Comissão Europeia apresenta hoje diretrizes para países da UE aliviarem contas da luz

A Comissão Europeia vai hoje apresentar uma “caixa de ferramentas” com medidas que os Estados-membros da UE podem adotar, respeitando regras europeias, para aliviar faturas da luz.

Comissão Europeia apresenta hoje diretrizes para países da UE aliviarem contas da luz

Comissão Europeia apresenta hoje diretrizes para países da UE aliviarem contas da luz

A Comissão Europeia vai hoje apresentar uma “caixa de ferramentas” com medidas que os Estados-membros da UE podem adotar, respeitando regras europeias, para aliviar faturas da luz.

Bruxelas, 13 out 2021 (Lusa) — A Comissão Europeia vai hoje apresentar uma “caixa de ferramentas” com medidas que os Estados-membros da União Europeia (UE) podem adotar, respeitando regras europeias, para aliviar faturas da luz de famílias e empresas em altura de crise energética.

Em causa está uma comunicação sobre os preços da energia que funcionará como “caixa de ferramentas” para orientar os Estados-membros na adoção de medidas ao nível nacional, numa altura em que a escalada do valor da eletricidade, em consequência da subida no mercado do gás e da maior procura, ameaça exacerbar a pobreza energética em toda a UE e causar dificuldades no pagamento das contas de aquecimento neste outono e neste inverno.

Entre as medidas que Bruxelas irá propor para os Estados-membros adotarem está a adoção de impostos especiais de consumo, o apoio direto aos consumidores e o alívio para agregados familiares e pequenas empresas vulneráveis, de acordo com fonte comunitária.
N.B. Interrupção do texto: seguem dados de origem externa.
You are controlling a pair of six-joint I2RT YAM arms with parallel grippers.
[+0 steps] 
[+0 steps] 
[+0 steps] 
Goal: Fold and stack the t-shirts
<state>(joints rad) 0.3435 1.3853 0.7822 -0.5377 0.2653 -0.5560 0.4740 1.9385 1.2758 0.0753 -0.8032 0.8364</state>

A instituição vai ainda defender compromissos para o aumento da eficiência energética, a utilização de energia de fontes renováveis e o combate à pobreza energética, segundo a mesma fonte.

Intervindo na semana passada num debate no Parlamento Europeu, a comissária europeia da Energia, Kadri Simson, defendeu que, como resposta à “crise inesperada” do setor energético, os Estados-membros da UE devem aliviar temporariamente impostos às famílias e financiar pequenas empresas, anunciando ainda uma reforma do mercado do gás.

Em concreto, Kadri Simson sugeriu medidas “que os Estados-membros podem adotar de acordo com a legislação da UE, tanto a curto como a médio prazo”, como “apoio direcionado aos consumidores, pagamentos diretos aos mais expostos à pobreza energética, a redução dos impostos sobre a energia e a transferência de encargos e da tributação geral”.

Vincando que “a prioridade imediata deve ser a de mitigar os impactos sociais e proteger as famílias vulneráveis”, a responsável propôs também que “às empresas e, em particular, às de pequena e média dimensão, possam ser concedidos alívios através de ajuda estatal ou facilitando acordos de compra de energia a longo prazo”.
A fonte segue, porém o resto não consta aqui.